How do you argue with someone who’s confused a lack of emotional connection to a topic with objectivity and rationality? Say a topic profoundly affects you and those you care about, but not the other person, so you get angry and flustered and they seem to think this means you’re less objective as a result and it’s an easy win.
In my view, this is part of what feminism still brings to the table despite what people say and all the arguments inside the topic and outside about the topic. When its only men in there, they speak assertive and with authority, when these powerful spaces allow others in or they barge in, the communication hopefully changes the powerful man’s point of view.
I say this because I was just reading this article a bit ago and really kinda makes sense of it. Its good to use hedging language, we just view it as weak.
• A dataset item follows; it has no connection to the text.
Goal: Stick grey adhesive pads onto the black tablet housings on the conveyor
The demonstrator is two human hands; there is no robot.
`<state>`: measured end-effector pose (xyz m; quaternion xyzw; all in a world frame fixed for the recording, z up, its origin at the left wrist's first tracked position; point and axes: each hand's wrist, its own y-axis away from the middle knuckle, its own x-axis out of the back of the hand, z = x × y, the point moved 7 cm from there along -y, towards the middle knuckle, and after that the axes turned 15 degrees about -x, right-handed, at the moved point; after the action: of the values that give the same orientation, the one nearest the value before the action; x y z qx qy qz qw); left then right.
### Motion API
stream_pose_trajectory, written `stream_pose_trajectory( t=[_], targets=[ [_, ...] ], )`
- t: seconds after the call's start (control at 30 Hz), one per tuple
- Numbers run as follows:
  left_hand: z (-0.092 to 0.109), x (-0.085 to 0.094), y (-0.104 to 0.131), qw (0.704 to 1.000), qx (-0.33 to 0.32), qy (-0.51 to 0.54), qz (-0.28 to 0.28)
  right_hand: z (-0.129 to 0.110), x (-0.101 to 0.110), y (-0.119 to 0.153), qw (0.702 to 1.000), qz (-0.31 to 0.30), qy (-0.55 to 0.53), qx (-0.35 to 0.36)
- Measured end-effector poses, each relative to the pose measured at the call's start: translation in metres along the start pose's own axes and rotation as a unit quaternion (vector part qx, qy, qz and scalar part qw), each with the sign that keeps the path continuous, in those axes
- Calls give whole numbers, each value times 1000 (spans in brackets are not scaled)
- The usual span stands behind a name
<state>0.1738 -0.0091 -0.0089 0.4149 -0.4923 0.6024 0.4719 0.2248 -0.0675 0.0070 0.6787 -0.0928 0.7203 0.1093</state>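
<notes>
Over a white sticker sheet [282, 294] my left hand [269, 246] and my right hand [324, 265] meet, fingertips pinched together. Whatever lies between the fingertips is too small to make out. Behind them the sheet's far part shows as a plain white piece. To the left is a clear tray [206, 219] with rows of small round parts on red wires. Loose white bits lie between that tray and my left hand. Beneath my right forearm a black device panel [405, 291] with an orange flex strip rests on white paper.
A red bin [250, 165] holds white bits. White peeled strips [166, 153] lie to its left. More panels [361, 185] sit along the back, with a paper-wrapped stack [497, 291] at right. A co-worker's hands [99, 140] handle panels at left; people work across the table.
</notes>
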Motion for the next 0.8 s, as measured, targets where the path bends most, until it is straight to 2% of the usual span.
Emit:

Thats often how science works, you cant always make strong claims unless you have high confidence in your findings and can rule out external factors
https://www.nytimes.com/2023/07/31/opinion/women-language-work.html
While I don’t disagree with anything you said, I’m not sure how this answers the OP’s question. At least without a little bit more elaboration on what assumptions you’re making and why you’re bringing up feminism specifically in this case.
Just to take a stab here though, I think you bring up feminism because more often than not men will discredit women because “women get emotional”. And since the men in this situation aren’t crying from whatever casually horrendous shit is being said in the name of “debate”, that to them, they think they are just and unbiased and have a more unbiased opiniom than women. Which ignores how men will often react angrily to a woman who buts into their conversation and not even realize that anger is an emotion too.
One solution is to question their competence to speak on this subject, and assert the superiority of lived experience over purely theoretical knowledge.
Another solution is to weigh (their) rationality against ethics. Many purely rational policies have led to disasters and horrors. Eugenics, for example, is perfectly rational.
Maybe you could prod them by asking them questions designed to highlight their unconscious biases? Assuming that they’re not a malicious actor of course and actually genuinely trying to learn and expand their worldview.
I do think it’s important to determine whether the person you’re arguing with actually cares to grow and learn or if they’re just trying to start fights with people and “win” arguments with comments that take a lot of nuance to address. In the cases where they don’t care, don’t waste your breath on arguing with someone who’s sole purpose is to make you angry. They don’t care about your nuanced answer.
I forget how the original phrase goes, but someone once said that these people use language as a toy to play with, while the reasonable person uses it to justify their actions.